Le paiement de la rançon pour la libération du roi Jean
le Bon fut l'occasion de la création de notre monnaie nationale, jusqu'en 2002. 
On décida d'appeler cette nouvelle monnaie: le franc !
En effet, le roi étant libéré, il était dit affranchi, ou franc.

 

premier francjeanlebon

Premier franc du roi Jean le Bon



Par analogie, la notion d'affranchissement s'appliquera également à l'exemption de paiement de l'impôt. 

Ainsi, la rue des Francs-Bourgeois, par exemple, rappelle que dans ce quartier, des Parisiens trop pauvres pour payer l'impôt bénéficiaient d'une exemption royale.

Le saviez-vous ?

Les jacqueries sont des révoltes paysannes.
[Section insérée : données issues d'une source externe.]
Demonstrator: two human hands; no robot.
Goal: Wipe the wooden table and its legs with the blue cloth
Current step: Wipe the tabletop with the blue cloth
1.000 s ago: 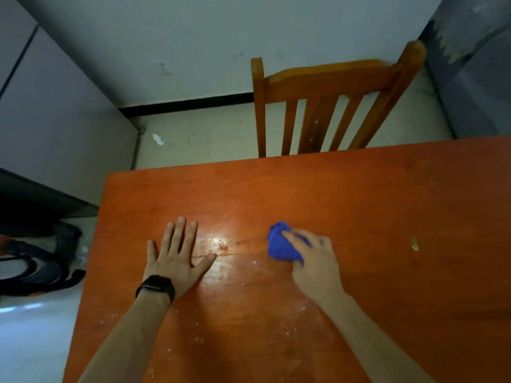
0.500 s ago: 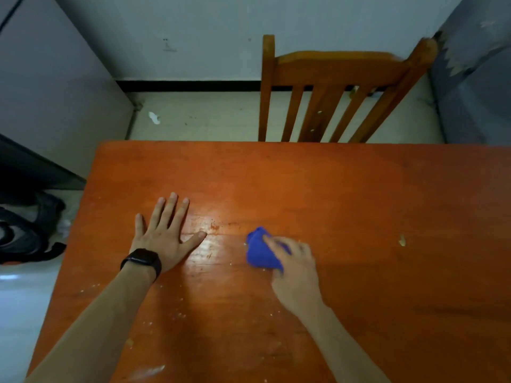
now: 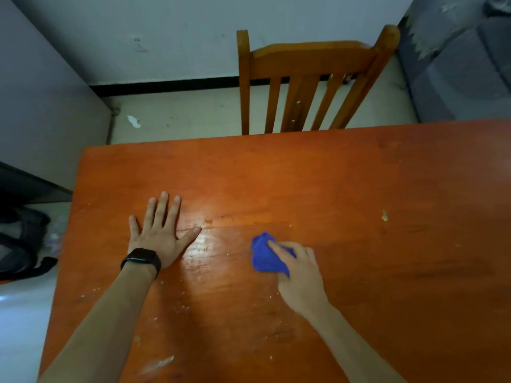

Ceux-ci étaient alors appelés des jacques. 

Le plus souvent réduits à des conditions extrêmement difficiles par la longue Guerre de Cent ans, avec sa succession d'invasions et de pillages, se sont soulevés essentiellement contre les nobles. 

Ils leur reprochaient de ne plus savoir défendre le royaume et, loin de les protéger comme ils le devraient, de vivre à leurs dépens, de piller et de rançonner hors de leurs terres et d'être plus exigeants que jamais dans leurs terres.

On les voit combattre sous des étendards à fleurs de lys, ce qui montre leur attachement au roi. 

Etienne Marcel tenta de les utiliser contre le pouvoir royal, mais écrasés à Meaux qu'ils tentaient de prendre, les jacques se feront finalement exterminer par Charles le Mauvais.

On dénombra alors plus de 15 000 victimes et leur chef, Guillaume Karle, fut décapité.